TASK STATEMENT:
Quote the listing below in its entirety, omitting every image.

GIVEN DATA:
-- Opening Marker --
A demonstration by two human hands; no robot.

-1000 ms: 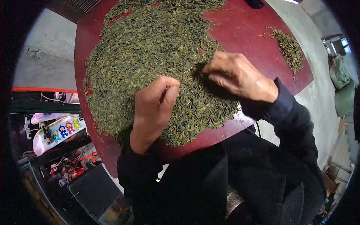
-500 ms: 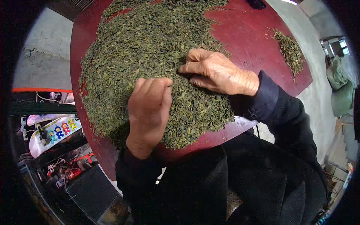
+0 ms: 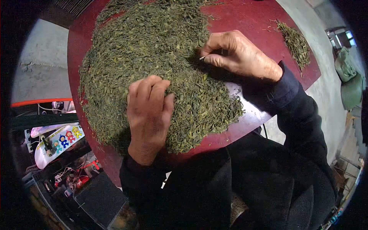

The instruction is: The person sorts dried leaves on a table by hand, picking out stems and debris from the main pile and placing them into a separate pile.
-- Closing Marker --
ANSWER TO THIS EXERCISE:
A demonstration by two human hands; no robot.

-1000 ms: 
-500 ms: 
+0 ms: 

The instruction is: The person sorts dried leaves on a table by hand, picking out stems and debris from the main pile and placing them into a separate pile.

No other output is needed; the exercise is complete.